**Problem requirements:** Nothing but the lines from the start of the records below through the line that has "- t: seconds" should appear, each exactly as given.

Dataset records
···

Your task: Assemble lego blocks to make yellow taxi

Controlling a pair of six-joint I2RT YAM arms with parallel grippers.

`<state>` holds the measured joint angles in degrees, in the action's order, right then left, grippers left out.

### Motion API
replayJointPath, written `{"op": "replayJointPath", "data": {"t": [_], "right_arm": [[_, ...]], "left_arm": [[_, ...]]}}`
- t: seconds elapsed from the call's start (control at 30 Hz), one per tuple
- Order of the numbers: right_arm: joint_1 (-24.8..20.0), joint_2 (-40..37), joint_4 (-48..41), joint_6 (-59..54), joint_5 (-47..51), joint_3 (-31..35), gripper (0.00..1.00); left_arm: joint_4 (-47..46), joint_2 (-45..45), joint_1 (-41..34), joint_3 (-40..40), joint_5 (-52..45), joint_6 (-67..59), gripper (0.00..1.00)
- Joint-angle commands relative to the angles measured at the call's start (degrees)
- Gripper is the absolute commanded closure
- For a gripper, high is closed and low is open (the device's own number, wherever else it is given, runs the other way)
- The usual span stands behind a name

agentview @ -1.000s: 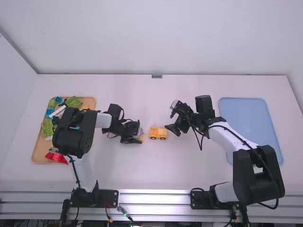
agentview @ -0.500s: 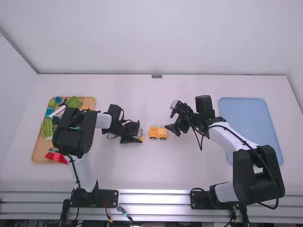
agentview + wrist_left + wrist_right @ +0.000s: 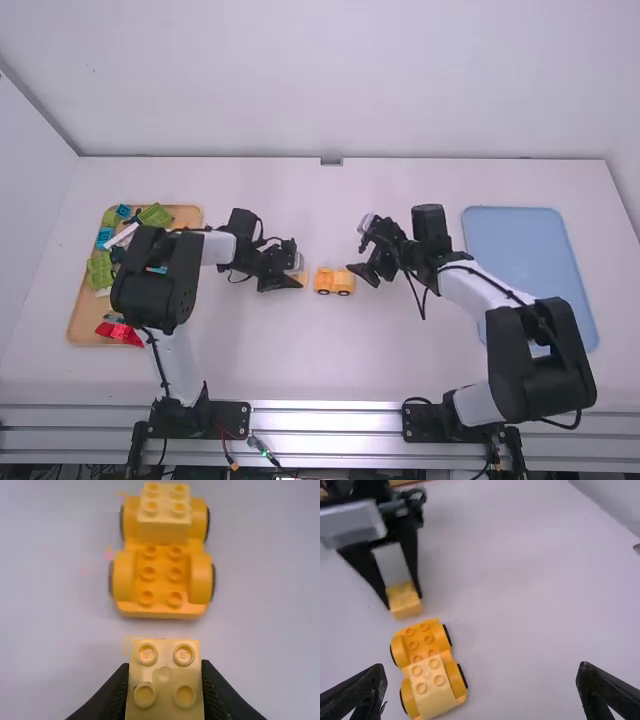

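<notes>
My left gripper [image 3: 300, 281] is at mid-table, left of the wheeled yellow car [image 3: 334, 282]. In the left wrist view my left gripper [image 3: 165, 692] is shut on a light yellow brick [image 3: 164, 667], studs up, apart from the car [image 3: 162, 575]. One pale yellow brick [image 3: 164, 527] sits on the car's far end; the nearer end shows bare studs. My right gripper [image 3: 363, 270] stands open to the right of the car, its fingers empty. In the right wrist view my right gripper [image 3: 482, 687] has its fingers wide apart, with the car [image 3: 427, 667] lower left.
On the left, a wooden tray [image 3: 85, 325] holds green, blue, red and white bricks, partly under the left arm. A blue tray [image 3: 520, 250] lies at the right, with the right arm crossing its near left part.
The left gripper with its brick has shifted slightly and its wrist has moved a little away from the camera. The right arm's elbow has lowered slightly; its gripper has hardly moved. The car stayed put.
</notes>
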<state>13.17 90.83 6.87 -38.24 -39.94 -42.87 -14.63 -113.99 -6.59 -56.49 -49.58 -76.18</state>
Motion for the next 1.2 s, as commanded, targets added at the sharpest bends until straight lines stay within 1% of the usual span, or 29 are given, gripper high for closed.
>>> {"op": "replayJointPath", "data": {"t": [0.0,0.07,0.2,0.27,0.33,0.4,0.47,0.6,0.73,0.87,0.97,1.0,1.17], "right_arm": [[-0.13,3.54,0.28,-2.78,-4.39,1.44,0.01],[-0.17,5.27,0.46,-5.09,-6.58,1.44,0.01],[-1.16,8.39,0.52,-10.47,-10.91,1.44,0.01],[-1.64,10.93,1.77,-13.35,-13.92,1.46,0.01],[-1.66,12.76,3.41,-13.68,-14.86,1.57,0.01],[-1.66,15.28,6.36,-13.70,-15.82,2.03,0.01],[-0.87,18.12,11.39,-12.46,-14.71,3.10,0.01],[0.04,20.59,19.98,-10.01,-14.03,5.40,0.01],[-0.13,22.25,24.44,-10.16,-17.09,6.78,0.01],[0.04,25.73,27.39,-10.95,-18.62,6.29,0.01],[0.07,29.79,27.52,-10.69,-21.53,3.37,0.01],[-0.02,31.04,27.26,-10.67,-22.49,2.23,0.01],[-0.02,32.63,27.41,-10.67,-22.60,1.16,0.00]], "left_arm": [[-1.55,-0.11,-0.17,-2.51,-0.87,3.48,0.72],[-2.75,0.72,-0.17,-3.65,-0.70,4.90,0.73],[-4.22,2.49,-0.15,-5.27,-0.94,4.87,0.77],[-4.85,4.48,-0.15,-5.31,-1.29,4.90,0.79],[-4.79,5.42,-0.15,-4.94,-2.69,4.83,0.79],[-4.33,6.16,-0.24,-4.52,-4.59,4.83,0.81],[-4.28,6.34,-0.22,-4.46,-6.36,5.18,0.82],[-4.35,6.34,-1.22,-3.82,-8.55,5.25,0.83],[-1.31,6.34,-4.04,-2.67,-6.60,5.46,0.85],[3.48,6.34,-7.87,-2.36,0.52,13.70,0.87],[3.67,6.34,-9.75,-2.36,0.96,14.23,0.87],[3.30,6.34,-9.94,-2.36,1.05,14.21,0.90],[2.01,6.34,-9.53,-2.36,1.20,14.23,0.93]]}}
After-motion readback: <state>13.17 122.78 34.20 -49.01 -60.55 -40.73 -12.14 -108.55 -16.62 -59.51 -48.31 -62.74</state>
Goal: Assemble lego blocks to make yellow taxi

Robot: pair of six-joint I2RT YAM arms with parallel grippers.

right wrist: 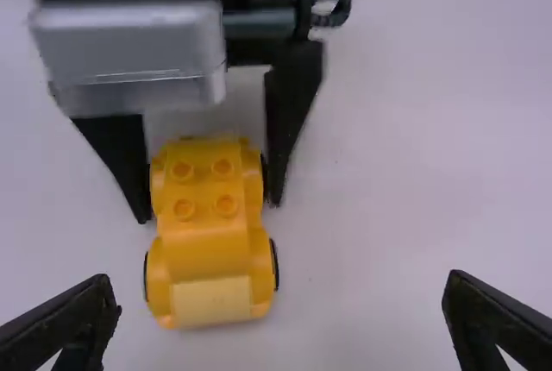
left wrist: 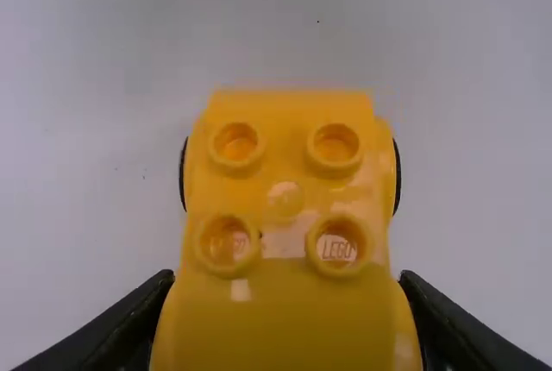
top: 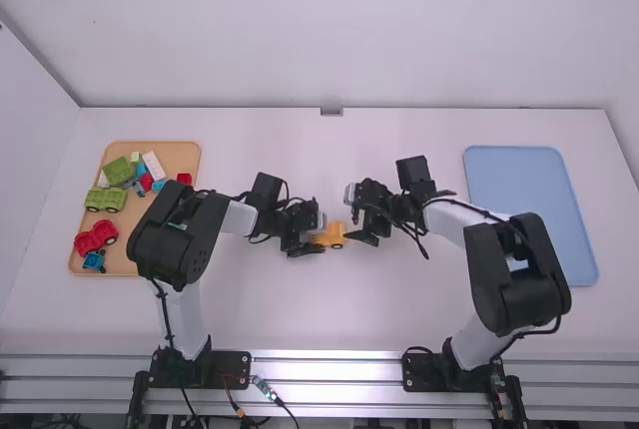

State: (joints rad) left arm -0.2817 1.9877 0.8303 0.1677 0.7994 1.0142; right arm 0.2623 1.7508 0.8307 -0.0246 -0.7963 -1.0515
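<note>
Between the two arms, on the table's middle, is a yellow wheeled block car, studs upward. My left gripper is at the car's left end; in the right wrist view its fingers hold both sides of the studded end. From the left wrist view, the car fills the space between the fingertips of my left gripper, shut on it. My right gripper is at the car's right end. In its own view the right gripper stands wide open, nothing between its fingers, the car farther off.
At the far left, a tan tray holds several coloured pieces, among them a green block vehicle, a red one and a white block. A blue tray lies at the right, beyond the right arm.
</note>
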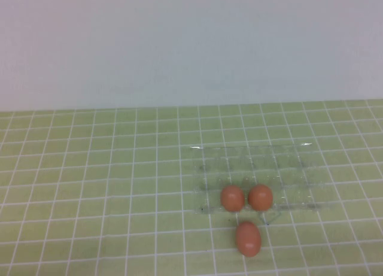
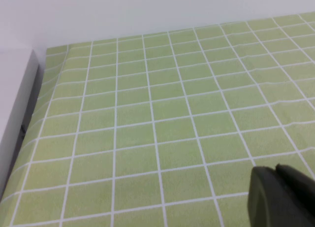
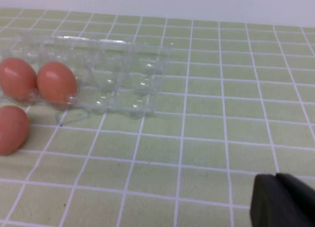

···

**Solution to the problem:**
Your task: Assemble lego blocks to make yellow taxi

Controlling a pair of six-joint I2RT YAM arms with parallel grippers.

`<state>` holds the measured joint angles in degrees, in the action's order, right then left, grippers left out.

### Motion API
replayJointPath, written `{"op": "replayJointPath", "data": {"t": [_], "right_arm": [[_, ...]], "left_arm": [[_, ...]]}}`
- t: seconds elapsed from the call's start (control at 30 Hz), one per tuple

That finishes the exercise, with nothing more to add.